[dpdk-dev] [PATCH v16 07/11] power: add PMD power management API and callback

Burakov, Anatoly anatoly.burakov at intel.com
Wed Jan 13 18:29:04 CET 2021


On 13-Jan-21 12:58 PM, Ananyev, Konstantin wrote:
> 
> 
>> -----Original Message-----
>> From: Burakov, Anatoly <anatoly.burakov at intel.com>
>> Sent: Tuesday, January 12, 2021 5:37 PM
>> To: dev at dpdk.org
>> Cc: Ma, Liang J <liang.j.ma at intel.com>; Hunt, David <david.hunt at intel.com>; Ray Kinsella <mdr at ashroe.eu>; Neil Horman
>> <nhorman at tuxdriver.com>; thomas at monjalon.net; Ananyev, Konstantin <konstantin.ananyev at intel.com>; McDaniel, Timothy
>> <timothy.mcdaniel at intel.com>; Richardson, Bruce <bruce.richardson at intel.com>; Macnamara, Chris <chris.macnamara at intel.com>
>> Subject: [PATCH v16 07/11] power: add PMD power management API and callback
>>
>> From: Liang Ma <liang.j.ma at intel.com>
>>
>> Add a simple on/off switch that will enable saving power when no
>> packets are arriving. It is based on counting the number of empty
>> polls and, when the number reaches a certain threshold, entering an
>> architecture-defined optimized power state that will either wait
>> until a TSC timestamp expires, or when packets arrive.
>>
>> This API mandates a core-to-single-queue mapping (that is, multiple
>> queued per device are supported, but they have to be polled on different
>> cores).
>>
>> This design is using PMD RX callbacks.
>>
>> 1. UMWAIT/UMONITOR:
>>
>>     When a certain threshold of empty polls is reached, the core will go
>>     into a power optimized sleep while waiting on an address of next RX
>>     descriptor to be written to.
>>
>> 2. TPAUSE/Pause instruction
>>
>>     This method uses the pause (or TPAUSE, if available) instruction to
>>     avoid busy polling.
>>
>> 3. Frequency scaling
>>     Reuse existing DPDK power library to scale up/down core frequency
>>     depending on traffic volume.
>>
>> Signed-off-by: Liang Ma <liang.j.ma at intel.com>
>> Signed-off-by: Anatoly Burakov <anatoly.burakov at intel.com>
>> ---
>>
>> Notes:
>>      v15:
>>      - Fix check in UMWAIT callback
>>
>>      v13:
>>      - Rework the synchronization mechanism to not require locking
>>      - Add more parameter checking
>>      - Rework n_rx_queues access to not go through internal PMD structures and use
>>        public API instead
>>
>>      v13:
>>      - Rework the synchronization mechanism to not require locking
>>      - Add more parameter checking
>>      - Rework n_rx_queues access to not go through internal PMD structures and use
>>        public API instead
>>
>>   doc/guides/prog_guide/power_man.rst    |  44 +++
>>   doc/guides/rel_notes/release_21_02.rst |  10 +
>>   lib/librte_power/meson.build           |   5 +-
>>   lib/librte_power/rte_power_pmd_mgmt.c  | 359 +++++++++++++++++++++++++
>>   lib/librte_power/rte_power_pmd_mgmt.h  |  90 +++++++
>>   lib/librte_power/version.map           |   5 +
>>   6 files changed, 511 insertions(+), 2 deletions(-)

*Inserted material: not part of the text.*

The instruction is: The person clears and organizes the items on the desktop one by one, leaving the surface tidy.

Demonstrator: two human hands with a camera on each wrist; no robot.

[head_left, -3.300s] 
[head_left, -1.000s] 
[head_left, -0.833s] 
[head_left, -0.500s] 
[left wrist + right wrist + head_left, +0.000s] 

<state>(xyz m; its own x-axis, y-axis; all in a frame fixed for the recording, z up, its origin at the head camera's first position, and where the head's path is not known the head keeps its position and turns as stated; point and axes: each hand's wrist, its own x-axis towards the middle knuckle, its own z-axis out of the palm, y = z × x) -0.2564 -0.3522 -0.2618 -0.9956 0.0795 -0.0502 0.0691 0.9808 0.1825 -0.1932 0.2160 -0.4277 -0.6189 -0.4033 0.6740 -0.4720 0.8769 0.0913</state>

>>   create mode 100644 lib/librte_power/rte_power_pmd_mgmt.c
>>   create mode 100644 lib/librte_power/rte_power_pmd_mgmt.h
>>
> 
> ...
> 
>> +
>> +static uint16_t
>> +clb_umwait(uint16_t port_id, uint16_t qidx, struct rte_mbuf **pkts __rte_unused,
>> +uint16_t nb_rx, uint16_t max_pkts __rte_unused,
>> +void *addr __rte_unused)
>> +{
>> +
>> +struct pmd_queue_cfg *q_conf;
>> +
>> +q_conf = &port_cfg[port_id][qidx];
>> +
>> +if (unlikely(nb_rx == 0)) {
>> +q_conf->empty_poll_stats++;
>> +if (unlikely(q_conf->empty_poll_stats > EMPTYPOLL_MAX)) {
>> +struct rte_power_monitor_cond pmc;
>> +uint16_t ret;
>> +
>> +/*
>> + * we might get a cancellation request while being
>> + * inside the callback, in which case the wakeup
>> + * wouldn't work because it would've arrived too early.
>> + *
>> + * to get around this, we notify the other thread that
>> + * we're sleeping, so that it can spin until we're done.

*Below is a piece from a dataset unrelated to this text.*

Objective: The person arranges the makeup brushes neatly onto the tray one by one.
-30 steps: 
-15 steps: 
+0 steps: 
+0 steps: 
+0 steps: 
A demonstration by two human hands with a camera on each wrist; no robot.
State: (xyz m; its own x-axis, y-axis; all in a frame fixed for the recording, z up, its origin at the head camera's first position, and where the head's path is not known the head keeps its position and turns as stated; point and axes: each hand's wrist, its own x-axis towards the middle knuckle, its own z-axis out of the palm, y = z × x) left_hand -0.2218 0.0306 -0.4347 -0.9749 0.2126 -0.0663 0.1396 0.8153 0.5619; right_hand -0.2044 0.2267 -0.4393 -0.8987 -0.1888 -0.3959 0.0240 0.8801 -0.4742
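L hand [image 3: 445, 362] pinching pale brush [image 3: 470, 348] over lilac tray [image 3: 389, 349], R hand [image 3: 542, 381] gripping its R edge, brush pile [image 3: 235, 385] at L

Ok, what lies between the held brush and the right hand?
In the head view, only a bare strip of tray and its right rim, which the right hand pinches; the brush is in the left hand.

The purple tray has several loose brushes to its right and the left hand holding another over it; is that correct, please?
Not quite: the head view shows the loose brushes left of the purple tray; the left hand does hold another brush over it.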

>> + * unsolicited wakeups are perfectly safe.
>> + */
>> +q_conf->umwait_in_progress = true;
> 
> This write and subsequent read can be reordered by the cpu.
> I think you need rte_atomic_thread_fence(__ATOMIC_SEQ_CST) here and
> in disable() code-path below.
> 
>> +
>> +/* check if we need to cancel sleep */
>> +if (q_conf->pwr_mgmt_state == PMD_MGMT_ENABLED) {
>> +/* use monitoring condition to sleep */
>> +ret = rte_eth_get_monitor_addr(port_id, qidx,
>> +&pmc);
>> +if (ret == 0)
>> +rte_power_monitor(&pmc, -1ULL);
>> +}
>> +q_conf->umwait_in_progress = false;
>> +}
>> +} else
>> +q_conf->empty_poll_stats = 0;
>> +
>> +return nb_rx;
>> +}
>> +
> 
> ...
> 
>> +
>> +int
>> +rte_power_pmd_mgmt_queue_disable(unsigned int lcore_id,
>> +uint16_t port_id, uint16_t queue_id)
>> +{
>> +struct pmd_queue_cfg *queue_cfg;
>> +
>> +RTE_ETH_VALID_PORTID_OR_ERR_RET(port_id, -EINVAL);
>> +
>> +if (lcore_id >= RTE_MAX_LCORE || queue_id >= RTE_MAX_QUEUES_PER_PORT)
>> +return -EINVAL;
>> +
>> +/* no need to check queue id as wrong queue id would not be enabled */
>> +queue_cfg = &port_cfg[port_id][queue_id];
>> +
>> +if (queue_cfg->pwr_mgmt_state != PMD_MGMT_ENABLED)
>> +return -EINVAL;
>> +
>> +/* let the callback know we're shutting down */
>> +queue_cfg->pwr_mgmt_state = PMD_MGMT_BUSY;
> 
> Same as above - write to pwr_mgmt_state and read from umwait_in_progress
> could be reordered by cpu.
> Need to insert rte_atomic_thread_fence(__ATOMIC_SEQ_CST) between them.
> 
> BTW, out of curiosity - why do you need this intermediate
> state (PMD_MGMT_BUSY) at all?
> Why not directly:
> queue_cfg->pwr_mgmt_state = PMD_MGMT_DISABLED;
> ?
> 

Thanks for suggestions, i'll add those.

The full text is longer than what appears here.